**Assignment**. Give the data again in full, exactly as written below.
** Opening Data section block **
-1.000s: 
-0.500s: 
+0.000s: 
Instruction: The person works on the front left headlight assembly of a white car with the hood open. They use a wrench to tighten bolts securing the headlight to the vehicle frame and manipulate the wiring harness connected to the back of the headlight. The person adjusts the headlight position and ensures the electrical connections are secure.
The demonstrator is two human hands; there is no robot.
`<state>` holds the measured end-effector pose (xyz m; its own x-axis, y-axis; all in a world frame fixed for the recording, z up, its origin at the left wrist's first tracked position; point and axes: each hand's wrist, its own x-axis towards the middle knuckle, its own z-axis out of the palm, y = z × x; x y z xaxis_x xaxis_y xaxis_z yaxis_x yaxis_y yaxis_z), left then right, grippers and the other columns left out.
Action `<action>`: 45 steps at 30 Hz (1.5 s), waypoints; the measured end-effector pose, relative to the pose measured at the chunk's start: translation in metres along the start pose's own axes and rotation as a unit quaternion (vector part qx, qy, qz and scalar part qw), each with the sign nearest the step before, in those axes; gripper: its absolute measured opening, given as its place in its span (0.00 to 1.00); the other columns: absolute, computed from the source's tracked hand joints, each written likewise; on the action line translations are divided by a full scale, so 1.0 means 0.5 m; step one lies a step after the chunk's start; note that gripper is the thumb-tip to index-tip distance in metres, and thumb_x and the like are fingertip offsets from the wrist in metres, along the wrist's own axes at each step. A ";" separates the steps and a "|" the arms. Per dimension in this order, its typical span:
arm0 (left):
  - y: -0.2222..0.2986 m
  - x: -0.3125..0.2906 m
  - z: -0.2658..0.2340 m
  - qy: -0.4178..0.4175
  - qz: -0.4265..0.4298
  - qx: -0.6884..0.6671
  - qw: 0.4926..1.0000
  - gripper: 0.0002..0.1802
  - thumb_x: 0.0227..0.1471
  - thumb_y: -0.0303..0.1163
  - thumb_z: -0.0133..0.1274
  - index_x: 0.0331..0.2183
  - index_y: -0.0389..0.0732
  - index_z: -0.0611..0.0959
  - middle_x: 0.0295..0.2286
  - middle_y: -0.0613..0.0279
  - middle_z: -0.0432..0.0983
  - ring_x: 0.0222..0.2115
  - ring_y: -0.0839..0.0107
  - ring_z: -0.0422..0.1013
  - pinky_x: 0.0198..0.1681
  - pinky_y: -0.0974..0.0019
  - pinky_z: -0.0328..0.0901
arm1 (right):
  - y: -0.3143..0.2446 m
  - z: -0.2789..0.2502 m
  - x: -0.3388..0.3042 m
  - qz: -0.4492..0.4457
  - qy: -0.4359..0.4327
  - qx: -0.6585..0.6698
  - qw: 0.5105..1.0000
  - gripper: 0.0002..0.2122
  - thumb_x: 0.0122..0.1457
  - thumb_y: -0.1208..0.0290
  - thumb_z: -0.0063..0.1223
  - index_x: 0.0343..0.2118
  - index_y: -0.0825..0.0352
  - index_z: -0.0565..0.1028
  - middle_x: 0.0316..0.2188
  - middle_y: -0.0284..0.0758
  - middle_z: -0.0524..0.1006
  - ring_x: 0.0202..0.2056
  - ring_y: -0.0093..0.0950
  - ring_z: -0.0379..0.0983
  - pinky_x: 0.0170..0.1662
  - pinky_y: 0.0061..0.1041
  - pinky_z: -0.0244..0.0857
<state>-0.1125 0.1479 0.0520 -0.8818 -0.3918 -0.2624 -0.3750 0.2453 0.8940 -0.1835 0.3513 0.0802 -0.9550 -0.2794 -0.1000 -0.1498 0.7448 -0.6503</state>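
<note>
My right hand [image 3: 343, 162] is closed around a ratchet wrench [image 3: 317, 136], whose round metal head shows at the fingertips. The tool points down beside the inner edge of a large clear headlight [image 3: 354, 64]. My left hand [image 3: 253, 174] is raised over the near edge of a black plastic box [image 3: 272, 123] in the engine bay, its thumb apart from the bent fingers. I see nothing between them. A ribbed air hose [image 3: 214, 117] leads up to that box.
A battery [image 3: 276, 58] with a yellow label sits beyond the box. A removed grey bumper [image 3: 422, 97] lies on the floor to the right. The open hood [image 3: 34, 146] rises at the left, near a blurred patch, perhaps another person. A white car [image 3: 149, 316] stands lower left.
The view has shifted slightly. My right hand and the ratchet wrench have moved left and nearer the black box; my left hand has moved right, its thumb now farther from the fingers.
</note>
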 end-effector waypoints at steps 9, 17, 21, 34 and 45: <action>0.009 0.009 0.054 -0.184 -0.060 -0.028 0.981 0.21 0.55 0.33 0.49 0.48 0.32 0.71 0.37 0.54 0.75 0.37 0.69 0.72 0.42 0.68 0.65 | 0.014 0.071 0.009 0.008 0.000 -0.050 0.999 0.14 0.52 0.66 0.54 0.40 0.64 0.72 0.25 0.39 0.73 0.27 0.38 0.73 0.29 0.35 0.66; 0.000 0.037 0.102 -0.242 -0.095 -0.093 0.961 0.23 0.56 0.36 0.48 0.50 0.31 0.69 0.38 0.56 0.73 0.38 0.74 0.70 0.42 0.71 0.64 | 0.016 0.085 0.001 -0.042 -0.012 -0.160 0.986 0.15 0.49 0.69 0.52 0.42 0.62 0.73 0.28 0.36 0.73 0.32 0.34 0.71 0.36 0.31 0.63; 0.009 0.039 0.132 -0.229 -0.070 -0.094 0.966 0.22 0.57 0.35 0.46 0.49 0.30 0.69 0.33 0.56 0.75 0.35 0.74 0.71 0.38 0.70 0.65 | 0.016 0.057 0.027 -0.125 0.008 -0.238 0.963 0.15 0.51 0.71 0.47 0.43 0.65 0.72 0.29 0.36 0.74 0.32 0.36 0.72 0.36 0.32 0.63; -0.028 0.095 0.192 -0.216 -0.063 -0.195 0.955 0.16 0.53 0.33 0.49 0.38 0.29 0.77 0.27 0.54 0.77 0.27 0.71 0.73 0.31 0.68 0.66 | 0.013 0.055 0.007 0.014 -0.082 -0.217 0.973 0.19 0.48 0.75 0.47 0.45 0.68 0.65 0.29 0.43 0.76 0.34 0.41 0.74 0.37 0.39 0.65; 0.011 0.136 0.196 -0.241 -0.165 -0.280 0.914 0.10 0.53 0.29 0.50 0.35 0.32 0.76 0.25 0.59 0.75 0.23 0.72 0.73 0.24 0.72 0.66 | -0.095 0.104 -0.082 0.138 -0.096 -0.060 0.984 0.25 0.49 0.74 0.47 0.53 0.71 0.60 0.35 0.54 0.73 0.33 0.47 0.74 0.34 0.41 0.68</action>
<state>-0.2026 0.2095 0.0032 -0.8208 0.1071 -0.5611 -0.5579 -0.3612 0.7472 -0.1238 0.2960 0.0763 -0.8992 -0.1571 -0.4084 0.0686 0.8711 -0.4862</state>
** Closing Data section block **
**Exercise answer**.
-1.000s: 
-0.500s: 
+0.000s: 
Instruction: The person works on the front left headlight assembly of a white car with the hood open. They use a wrench to tighten bolts securing the headlight to the vehicle frame and manipulate the wiring harness connected to the back of the headlight. The person adjusts the headlight position and ensures the electrical connections are secure.
The demonstrator is two human hands; there is no robot.
`<state>` holds the measured end-effector pose (xyz m; its own x-axis, y-axis; all in a world frame fixed for the recording, z up, its origin at the left wrist's first tracked position; point and axes: each hand's wrist, its own x-axis towards the middle knuckle, its own z-axis out of the palm, y = z × x; x y z xaxis_x xaxis_y xaxis_z yaxis_x yaxis_y yaxis_z), left then right, grippers and the other columns left out.
Action `<action>`: 45 steps at 30 Hz (1.5 s), waypoints; the measured end-effector pose, relative to the pose measured at the chunk's start: translation in metres along the start pose's own axes and rotation as a unit quaternion (vector part qx, qy, qz and scalar part qw), each with the sign nearest the step before, in those axes; gripper: its absolute measured opening, given as its place in its span (0.00 to 1.00); the other columns: absolute, computed from the source's tracked hand joints, each written likewise; on the action line translations are divided by a full scale, so 1.0 means 0.5 m; step one lies a step after the chunk's start; note that gripper is the thumb-tip to index-tip distance in metres, and thumb_x and the like are fingertip offsets from the wrist in metres, along the wrist's own axes at each step. A ";" separates the steps and a "|" the arms. Per dimension in this order, its typical span:
arm0 (left):
  - y: -0.2222..0.2986 m
  - x: -0.3125..0.2906 m
  - z: -0.2658..0.2340 m
  - qy: -0.4178..0.4175
  - qz: -0.4265..0.4298
  - qx: -0.6884..0.6671
  - qw: 0.4926..1.0000
  - gripper: 0.0002..0.1802
  - thumb_x: 0.0227..0.1471
  - thumb_y: -0.0303..0.1163
  - thumb_z: -0.0133..0.1274
  - index_x: 0.0331..0.2183
  - index_y: -0.0389..0.0732
  - index_z: -0.0611..0.0959
  - middle_x: 0.0295..0.2286
  - middle_y: -0.0613..0.0279
  - middle_z: -0.0432..0.0983
  - ring_x: 0.0222..0.2115
  - ring_y: -0.0839..0.0107
  - ring_z: -0.0422..0.1013
  - pinky_x: 0.0198..0.1681
  - pinky_y: -0.0974..0.0019
  - pinky_z: -0.0328..0.0901
arm1 (right):
  - y: -0.3143..0.2446 m
  - z: -0.2789..0.2502 m
  - x: -0.3388..0.3042 m
  - qz: -0.4492..0.4457
  - qy: -0.4359..0.4327
  - qx: -0.6585..0.6698
  - qw: 0.5105..1.0000
  - gripper: 0.0002..0.2122
  - thumb_x: 0.0122..0.1457
  - thumb_y: -0.1208..0.0290
  - thumb_z: -0.0063..0.1223
  - index_x: 0.0343..0.2118
  - index_y: -0.0825..0.0352
  - index_z: -0.0565..0.1028
  - middle_x: 0.0316..0.2188
  - middle_y: -0.0284..0.0758
  - middle_z: -0.0524..0.1006
  - ring_x: 0.0202..0.2056
  - ring_y: -0.0093..0.0950
  - ring_z: -0.0379..0.0983
  - pinky_x: 0.0170..0.1662
  - pinky_y: 0.0061..0.1041
  - pinky_z: -0.0244..0.0857
<state>-0.1125 0.1479 0.0520 -0.8818 -0.3918 -0.2624 -0.3750 0.2453 0.8940 -0.1835 0.3513 0.0802 -0.9550 -0.2794 -0.1000 -0.1498 0.7448 -0.6503</state>
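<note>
My right hand [image 3: 343, 162] is closed around a ratchet wrench [image 3: 317, 136], whose round metal head shows at the fingertips. The tool points down beside the inner edge of a large clear headlight [image 3: 354, 64]. My left hand [image 3: 253, 174] is raised over the near edge of a black plastic box [image 3: 272, 123] in the engine bay, its thumb apart from the bent fingers. I see nothing between them. A ribbed air hose [image 3: 214, 117] leads up to that box.
A battery [image 3: 276, 58] with a yellow label sits beyond the box. A removed grey bumper [image 3: 422, 97] lies on the floor to the right. The open hood [image 3: 34, 146] rises at the left, near a blurred patch, perhaps another person. A white car [image 3: 149, 316] stands lower left.
The view has shifted slightly. My right hand and the ratchet wrench have moved left and nearer the black box; my left hand has moved right, its thumb now farther from the fingers.
</note>
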 end-effector waypoints at steps 9, 17, 21, 34 and 45: <action>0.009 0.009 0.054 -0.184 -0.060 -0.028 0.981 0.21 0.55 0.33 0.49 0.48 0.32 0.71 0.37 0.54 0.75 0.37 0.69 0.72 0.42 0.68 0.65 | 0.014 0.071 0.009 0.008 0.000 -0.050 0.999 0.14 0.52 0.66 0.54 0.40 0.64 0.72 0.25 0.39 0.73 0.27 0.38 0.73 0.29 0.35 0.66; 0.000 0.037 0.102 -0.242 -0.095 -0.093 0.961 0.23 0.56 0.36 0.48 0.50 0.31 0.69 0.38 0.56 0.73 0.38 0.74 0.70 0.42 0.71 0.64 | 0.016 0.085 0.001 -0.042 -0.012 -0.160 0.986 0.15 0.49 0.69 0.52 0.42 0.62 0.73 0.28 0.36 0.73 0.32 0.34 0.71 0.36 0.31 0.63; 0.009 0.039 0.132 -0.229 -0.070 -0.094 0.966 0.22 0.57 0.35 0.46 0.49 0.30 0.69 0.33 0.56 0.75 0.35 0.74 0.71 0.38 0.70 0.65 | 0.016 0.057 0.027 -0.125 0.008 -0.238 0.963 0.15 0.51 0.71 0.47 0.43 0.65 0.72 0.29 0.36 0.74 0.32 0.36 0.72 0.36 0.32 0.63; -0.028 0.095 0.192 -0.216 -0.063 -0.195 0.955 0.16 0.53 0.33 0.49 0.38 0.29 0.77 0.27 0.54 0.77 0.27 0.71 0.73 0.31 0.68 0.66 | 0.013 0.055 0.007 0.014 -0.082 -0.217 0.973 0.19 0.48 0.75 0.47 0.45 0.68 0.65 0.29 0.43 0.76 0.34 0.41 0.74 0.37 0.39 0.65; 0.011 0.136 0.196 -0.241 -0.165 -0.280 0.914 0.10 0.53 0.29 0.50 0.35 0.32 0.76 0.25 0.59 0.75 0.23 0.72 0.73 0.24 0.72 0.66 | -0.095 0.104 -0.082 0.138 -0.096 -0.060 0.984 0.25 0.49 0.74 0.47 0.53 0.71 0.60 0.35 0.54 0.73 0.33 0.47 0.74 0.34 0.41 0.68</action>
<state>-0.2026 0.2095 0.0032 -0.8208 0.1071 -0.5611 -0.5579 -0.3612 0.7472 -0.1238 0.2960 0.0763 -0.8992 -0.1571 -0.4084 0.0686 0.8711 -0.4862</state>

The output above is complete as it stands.